Notice that the child resets SIGINT and SIGTSTP to SIG.DFL (default behavior) before exec. This is important because our shell set those to be ignored, and signal dispositions are inherited across fork. If we didn't reset them, the child process would ALSO ignore Ctrl+C, which defeats the purpose. The child should die on SIGINT -- that's how the user cancels commands.
The execvpeZ call at the end does PATH resolution and replaces the child's memory with the target program. If it fails (program not found, permission denied), we exit with code 127 -- the convention for "command not found" that shells use. We can't return an error here because after fork() we're in a completely separate process.
Terminal control: who owns the TTY?
Process groups alone aren't enough. The terminal has a concept of its foreground process group -- the group that receives keyboard-generated signals AND can read from the terminal. Only one group can be the foreground group at a time. All other groups are "background" and will get SIGTTIN/SIGTTOU if they try to read/write the terminal.
When we spawn a foreground job, we need to:
- Put it in its own process group (done above)
- Give that group ownership of the terminal (
tcsetpgrp) - Wait for the job to finish
- Take back terminal ownership
const Terminal = struct {
tty_fd: posix.fd_t,
shell_pgid: posix.pid_t,
fn init() Terminal {
const tty_fd = posix.open("/dev/tty", .{ .ACCMODE = .RDWR }, 0) catch
std.io.getStdIn().handle; // Fallback to stdin
const shell_pgid = posix.getpgrp();
return .{
.tty_fd = tty_fd,
.shell_pgid = shell_pgid,
};
}
fn giveToGroup(self: *const Terminal, pgid: posix.pid_t) void {
// Make this process group the foreground group of our terminal
posix.tcsetpgrp(self.tty_fd, pgid) catch {};
}
fn takeBack(self: *const Terminal) void {
// Shell takes back terminal ownership
posix.tcsetpgrp(self.tty_fd, self.shell_pgid) catch {};
}
};
The tcsetpgrp call is the key. Before we wait for a foreground child, we give the terminal to the child's group. After the child finishes (or is stopped with Ctrl+Z), we take it back. If we forget to take it back, the shell won't be able to read input and the user gets a frozen terminal.
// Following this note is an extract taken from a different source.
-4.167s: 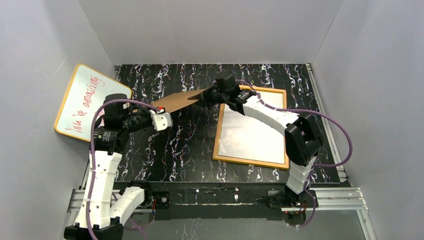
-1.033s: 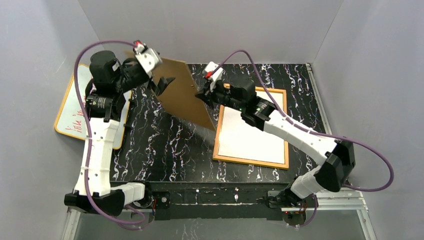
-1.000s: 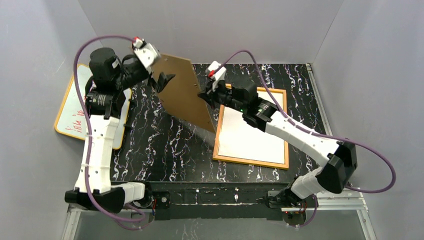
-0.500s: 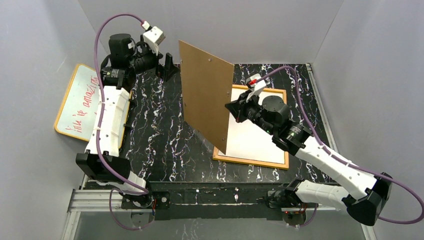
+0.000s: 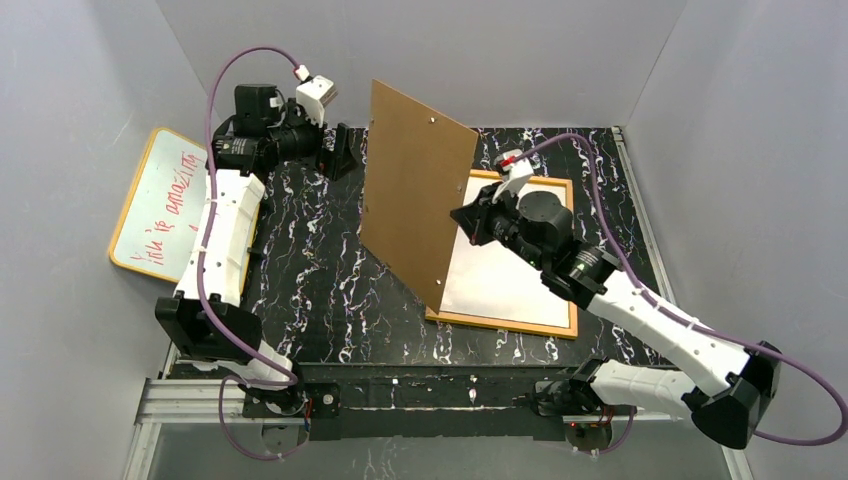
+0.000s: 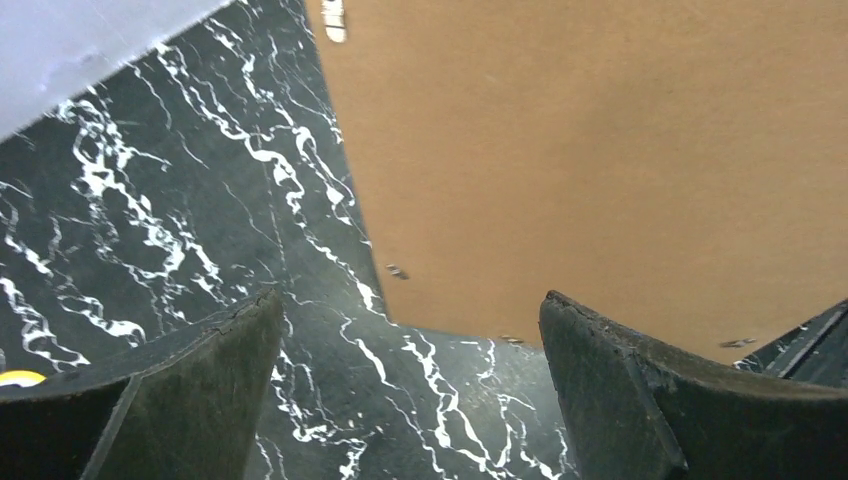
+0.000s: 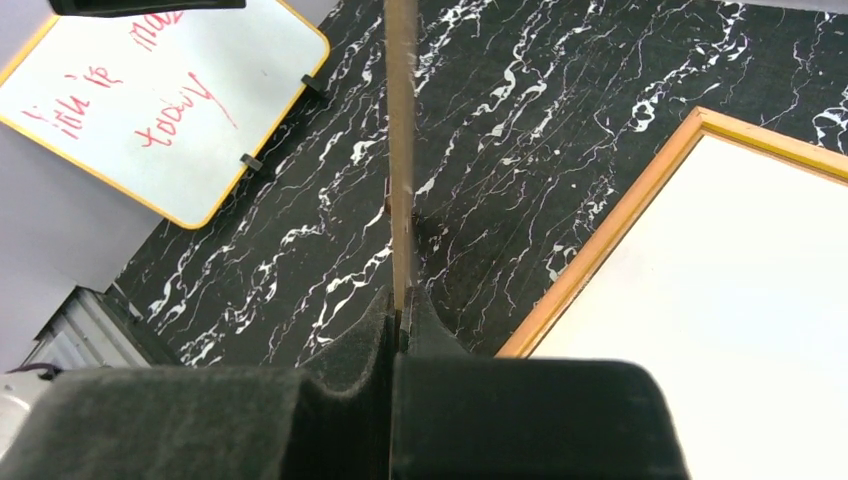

Here's the updated flow for running a foreground command:
fn runForegroundJob(
self: *Shell,
pipeline: *const Pipeline,
) !u8 {
const pids = try self.spawnPipeline(pipeline, false);
defer self.allocator.free(pids);
if (pids.len == 0) return 0;
// The first child's PID is the process group ID
const pgid = pids[0];
// Give terminal to the child group
self.terminal.giveToGroup(pgid);
// Wait for all processes in the pipeline
var last_status: u8 = 0;
for (pids) |pid| {
const result = posix.waitpid(pid, .{});
if (result.status) |status| {
switch (status) {
.exited => |code| last_status = code,
.signal => |sig| {
last_status = 128 + @as(u8, @truncate(sig));
// Print signal info for non-SIGINT signals
if (sig != posix.SIG.INT) {
const stdout = std.io.getStdOut().writer();
stdout.print("\n[Terminated by signal {d}]\n", .{sig}) catch {};
} else {
// Print newline after ^C
const stdout = std.io.getStdOut().writer();
stdout.print("\n", .{}) catch {};
}
},
.stopped => |sig| {
_ = sig;
// Job was stopped (Ctrl+Z) -- add to job table
self.job_table.addStopped(pgid, pipeline) catch {};
last_status = 148; // 128 + SIGTSTP(20)
},
else => last_status = 1,
}
}
}
// Take back the terminal
self.terminal.takeBack();
return last_status;
}
The .stopped case is where Ctrl+Z kicks in. When a child receives SIGTSTP, it stops (suspends), and waitpid returns with a "stopped" status. At that point we add the job to our job table as a stopped background job and return control to the shell. The user can later resume it with fg or bg.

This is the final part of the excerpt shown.